» TASK BRIEF: Give again exactly the lines that stretch from the one with "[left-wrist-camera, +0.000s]" to the end of the data below, including both of those lines and nothing else.

» DATA:
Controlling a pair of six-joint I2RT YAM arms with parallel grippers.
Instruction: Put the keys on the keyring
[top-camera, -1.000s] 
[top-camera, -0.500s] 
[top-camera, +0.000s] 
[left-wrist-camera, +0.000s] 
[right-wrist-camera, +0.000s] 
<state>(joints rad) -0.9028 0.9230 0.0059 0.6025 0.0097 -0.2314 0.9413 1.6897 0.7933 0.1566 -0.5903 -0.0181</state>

» ANSWER SECTION:
[left-wrist-camera, +0.000s] 
[right-wrist-camera, +0.000s] 
<state>(joints rad) -0.9028 0.9230 0.0059 0.6025 0.0097 -0.2314 0.9413 1.6897 0.7933 0.1566 -0.5903 -0.0181</state>

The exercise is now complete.